Felix Tshisekedi, head of the largest opposition party, said he was abandoning a day-old agreement to field a joint candidate in next month’s crucial presidential polls.

He spoke shortly after the secretary-general of his party, the Union for Democracy and Social Progress, gave him 48 hours  to dial back from the decision or face protests by activists.

“I gather that the agreement reached in Geneva was not accepted by the grassroots and was rejected by them,” Tshisekedi said in an interview with radio station Top Congo later on Monday.
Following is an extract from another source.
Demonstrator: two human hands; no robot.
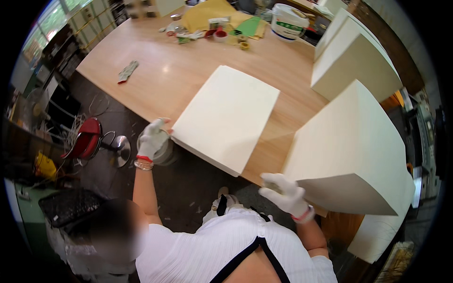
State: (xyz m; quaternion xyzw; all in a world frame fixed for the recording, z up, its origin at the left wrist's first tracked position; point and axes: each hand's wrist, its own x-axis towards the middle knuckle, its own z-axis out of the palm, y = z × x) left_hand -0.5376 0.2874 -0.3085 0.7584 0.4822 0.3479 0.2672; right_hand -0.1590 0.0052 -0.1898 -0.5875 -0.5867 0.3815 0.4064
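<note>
My left hand (pixel 152 138), in a white glove, is at the near left corner of a flat cream panel (pixel 229 115) that overhangs the wooden table's (pixel 165 75) front edge. It seems to grip a round, clear, blurred roll (pixel 166 153) against that corner. My gloved right hand (pixel 284 191) grips the lower near corner of a large cream box (pixel 351 151) standing at the table's right end.
Two more cream boxes (pixel 354 61) stand at the far right. At the far end lie yellow cloths (pixel 207 14), a white bucket (pixel 288 21), small tape rolls and cups. A glove (pixel 127 71) lies on the left. A red stool (pixel 87 139) and cables are on the floor.
</note>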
A smaller opposition party, led by Vital Kamerhe, followed suit.

UDPS activist Simon Kashama said that if Tshisekedi refused to withdraw his signature from the Geneva deal, “he will be stripped of office.” He added. “It’s the party base which decides.”

Kashama continued, “We haven’t been fighting for 36 years to have a joint candidate, but to have a change of government, to win power.”

As news spread in the capital, Kinshasa, demonstrators gathered in the pouring rain to express their frustration outside Tshisekedi’s party headquarters.

Pierrot Mwanamputu, a police representative, told the AFP news agency that the crowd burned effigies and pictures of Tshisekedi, and witnesses reported seeing them burning tires.

Fayulu, a popular businessman and a veteran parliamentarian, was tipped to beat Emmanuel Ramazani Shadary, a little known minister within the Kabila government described as “a hard core loyalist” and the ruling party’s choice for successor.

A 61-year-old former oil executive educated in the U.S. and France, Fayulu gained prominence for his role in marches opposing Kabila after he remained in power beyond his constitutional term.

The breakup means the poll, scheduled for Dec. 23, could be a disaster with opposition votes divided among seven candidates and Shadary, backed by 17 groups supporting the party of Kabila, will get their larger total vote.

Although President Kabila has announced his intention not to participate as a candidate, there are questions about whether a fair, credible, free and peaceful presidential election will be held or will it simply be a ploy to allow Kabila to remain in control of the government, John Mukum Mbaku, writing for the Brookings Institution, wondered.

Mbaku wrote, “Many Congolese are afraid that Kabila will use some excuse, such as the lack of resources and the absence of an official electoral register, to again postpone the elections.” Alternatively, some observers believe that the choice of a die-hard loyalist, such as Ramazani, could be an indication that Kabila simply wants to have someone who will keep the presidency for him as he will be eligible to return in 2023.

Mbaku continued, “In addition to the fact that Kabila will retain his position as leader of the People’s Party for Reconstruction and Democracy, he has also packed the federal bureaucracy, including the courts and the military, with his loyalists.

“Since the assassination of the country’s first prime minister, Patrice Lumumba, in 1961, there has been widespread dissatisfaction among the DRC masses. The next government has the opportunity to radically transform the DRC from a country trapped in political violence, underdevelopment and extreme poverty to one with plenty of opportunities for self-actualization and a government that is trusted by its citizens.”

The Congo has significant natural resources but has never known a peaceful transition of power since it gained independence from Belgium in 1960. Some experts fear the December elections will trigger a bloody conflict.

Meanwhile, an outbreak of Ebola has taken more than 200 lives. The U.N.’s Department of Peacekeeping has called on armed groups active in the region not to hinder efforts to fight the disease.